Forgive me if I briefly take my eyes off the prize to brush away some flies, but the buzzing has gone on for some time. I have a grand goal, and that is to counter the Republican right with its deep desire to annihilate everything I love and to move toward far more radical goals than the Democrats ever truly support. In the course of pursuing that, however, I’ve come up against the habits of my presumed allies again and again.

O rancid sector of the far left, please stop your grousing! Compared to you, Eeyore sounds like a Teletubby… Because what we’re talking about here is not an analysis, a strategy, or a cosmology, but an attitude, and one that is poisoning us. Not just me, but you, us, and our possibilities.

Leftists Explain Things to Me

The poison often emerges around electoral politics. Look, Obama does bad things and I deplore them, though not with a lot of fuss, since they’re hardly a surprise. He sometimes also does not-bad things, and I sometimes mention them in passing, and mentioning them does not negate the reality of the bad things.

The same has been true of other politicians… it was impossible for me to say so to a radical without receiving an earful about all the other ways in which [a politician] was terrible, as if the speaker had a news scoop, as if he or she thought I had been living under a rock, as if the presence of bad things made the existence of good ones irrelevant…

So here I want to lay out an insanely obvious principle that apparently needs clarification. There are bad things and they are bad. There are good things and they are good, even though the bad things are bad. The mentioning of something good does not require the automatic assertion of a bad thing. The good thing might be an interesting avenue to pursue in itself if you want to get anywhere. In that context, the bad thing has all the safety of a dead end. And yes, much in the realm of electoral politics is hideous, but since it also shapes quite a bit of the world, if you want to be political or even informed you have to pay attention to it and maybe even work with it.

Instead, I constantly encounter a response that presumes the job at hand is to figure out what’s wrong, even when dealing with an actual victory, or a constructive development…

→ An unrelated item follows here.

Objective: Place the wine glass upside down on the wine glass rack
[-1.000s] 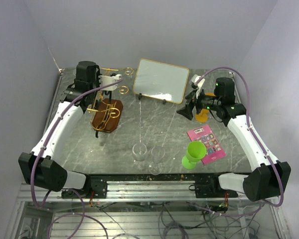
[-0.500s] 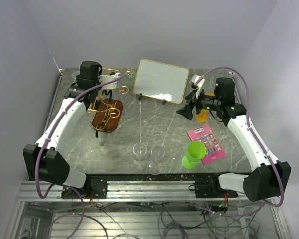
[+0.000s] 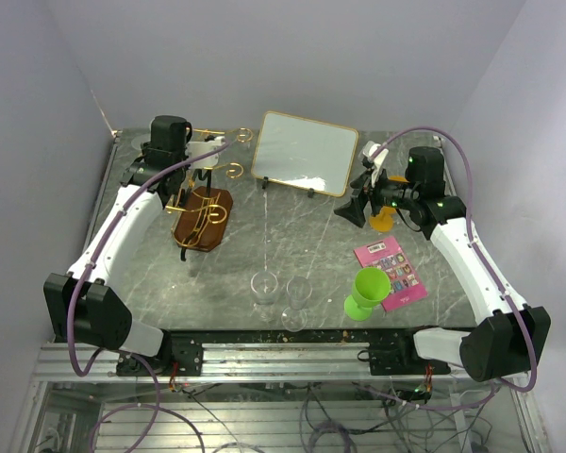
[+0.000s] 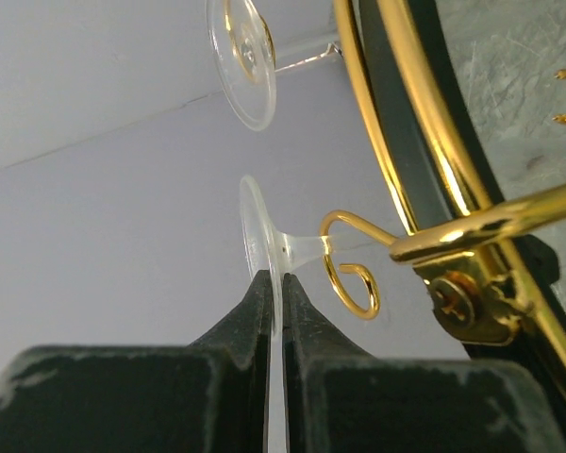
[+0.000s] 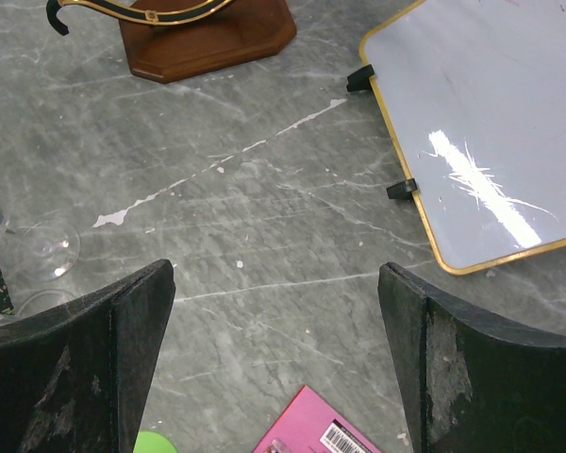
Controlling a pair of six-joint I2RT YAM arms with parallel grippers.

Apparently, we are not allowed to celebrate… My respondent was attempting to crush my ebullience and wither the discussion, and what purpose exactly does that serve?

This kind of response often has an air of punishing or condemning those who are less radical, and it is exactly the opposite of movement- or alliance-building. Those who don’t simply exit the premises will be that much more cautious about opening their mouths. Except to bitch, the acceptable currency of the realm…

The Emperor Is Naked and Uninteresting

Maybe it’s part of our country’s Puritan heritage, of demonstrating one’s own purity and superiority rather than focusing on fixing problems or being compassionate…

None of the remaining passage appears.